=== What needs to be done ===
The response must consist of the lines below from the one with "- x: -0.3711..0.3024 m" through the one with "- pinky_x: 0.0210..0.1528", exactly as they appear and with both ends kept.
==== Information shown
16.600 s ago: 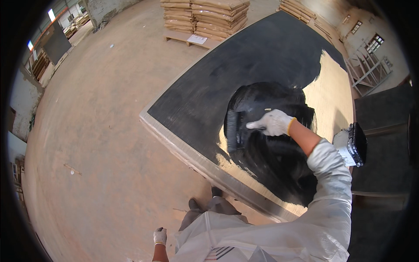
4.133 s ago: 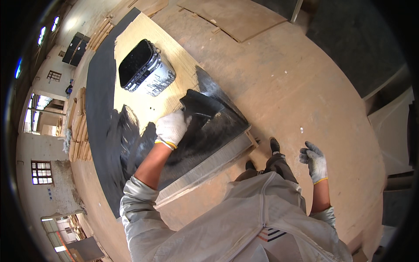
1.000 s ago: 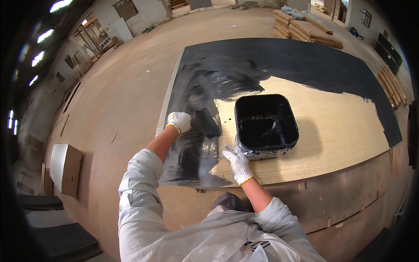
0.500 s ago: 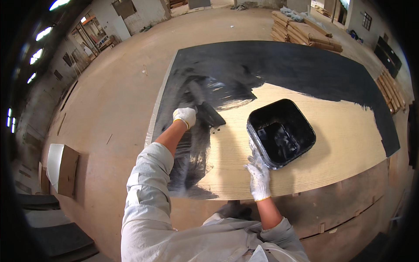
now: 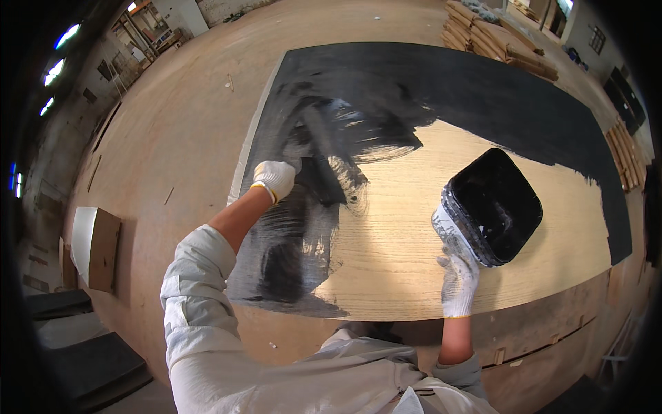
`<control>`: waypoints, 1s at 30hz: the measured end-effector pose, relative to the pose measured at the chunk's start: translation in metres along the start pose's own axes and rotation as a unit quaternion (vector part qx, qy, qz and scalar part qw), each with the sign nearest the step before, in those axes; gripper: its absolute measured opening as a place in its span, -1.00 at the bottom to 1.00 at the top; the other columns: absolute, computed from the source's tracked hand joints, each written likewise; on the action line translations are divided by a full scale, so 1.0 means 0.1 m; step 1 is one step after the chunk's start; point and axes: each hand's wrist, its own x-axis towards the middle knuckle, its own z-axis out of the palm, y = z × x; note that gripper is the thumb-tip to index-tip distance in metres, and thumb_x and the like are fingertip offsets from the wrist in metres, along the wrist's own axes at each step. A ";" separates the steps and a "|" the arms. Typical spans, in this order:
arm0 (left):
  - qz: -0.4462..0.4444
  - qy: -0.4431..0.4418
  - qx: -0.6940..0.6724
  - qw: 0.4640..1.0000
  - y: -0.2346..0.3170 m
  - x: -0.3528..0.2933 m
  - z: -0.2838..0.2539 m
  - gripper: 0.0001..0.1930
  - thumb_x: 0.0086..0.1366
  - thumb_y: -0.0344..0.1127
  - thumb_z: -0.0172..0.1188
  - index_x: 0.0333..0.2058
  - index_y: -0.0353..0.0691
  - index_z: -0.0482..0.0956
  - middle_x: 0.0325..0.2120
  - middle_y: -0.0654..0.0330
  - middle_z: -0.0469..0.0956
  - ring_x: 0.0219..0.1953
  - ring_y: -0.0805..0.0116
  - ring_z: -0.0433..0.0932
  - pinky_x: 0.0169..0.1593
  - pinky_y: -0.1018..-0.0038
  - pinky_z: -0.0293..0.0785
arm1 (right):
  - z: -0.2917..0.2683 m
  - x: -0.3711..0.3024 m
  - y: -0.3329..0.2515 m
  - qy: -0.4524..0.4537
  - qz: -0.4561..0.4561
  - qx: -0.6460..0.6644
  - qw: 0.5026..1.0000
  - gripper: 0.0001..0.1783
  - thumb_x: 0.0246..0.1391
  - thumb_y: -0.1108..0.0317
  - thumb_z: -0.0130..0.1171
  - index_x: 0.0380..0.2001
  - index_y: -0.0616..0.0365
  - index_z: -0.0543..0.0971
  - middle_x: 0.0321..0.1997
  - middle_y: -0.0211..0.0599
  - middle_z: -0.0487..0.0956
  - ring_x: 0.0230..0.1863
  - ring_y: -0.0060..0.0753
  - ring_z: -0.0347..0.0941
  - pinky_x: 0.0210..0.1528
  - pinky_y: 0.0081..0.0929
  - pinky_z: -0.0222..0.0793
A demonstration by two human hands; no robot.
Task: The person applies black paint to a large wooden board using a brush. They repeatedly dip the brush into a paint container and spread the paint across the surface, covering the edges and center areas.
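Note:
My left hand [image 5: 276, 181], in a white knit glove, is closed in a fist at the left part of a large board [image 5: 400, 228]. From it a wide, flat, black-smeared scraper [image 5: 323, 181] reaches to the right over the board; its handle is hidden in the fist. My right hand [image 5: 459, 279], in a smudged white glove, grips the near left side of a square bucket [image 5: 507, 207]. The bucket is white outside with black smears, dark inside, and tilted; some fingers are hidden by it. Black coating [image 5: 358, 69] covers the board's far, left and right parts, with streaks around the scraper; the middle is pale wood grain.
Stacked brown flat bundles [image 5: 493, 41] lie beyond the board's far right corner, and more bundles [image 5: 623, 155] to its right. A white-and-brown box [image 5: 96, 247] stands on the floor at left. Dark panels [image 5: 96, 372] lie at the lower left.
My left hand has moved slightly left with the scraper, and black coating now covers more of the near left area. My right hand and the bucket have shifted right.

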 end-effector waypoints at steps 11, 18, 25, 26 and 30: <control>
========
=== Solution to this exercise ===
  - x: -0.3711..0.3024 m
  - y: -0.3329..0.2515 m
  - qy: -0.4524..0.4537
  - qz: -0.4561..0.4561
  - qx: -0.6460..0.6644
  - qw: 0.5026..1.0000
  - gripper: 0.0001..0.1783
  - thumb_x: 0.0246..0.1391
  - thumb_y: -0.1108..0.0317
  - thumb_z: -0.0130..0.1171
  - index_x: 0.0380..0.2001
  - index_y: -0.0616..0.0365
  - index_z: -0.0543..0.0971
  - middle_x: 0.0321..0.1997
  - middle_y: -0.0211..0.0599
  - middle_z: -0.0487..0.0956
  - ring_x: 0.0230..0.1863
  - ring_y: -0.0060..0.0753
  - ring_z: -0.0347..0.0941
  - pinky_x: 0.0210..0.1528

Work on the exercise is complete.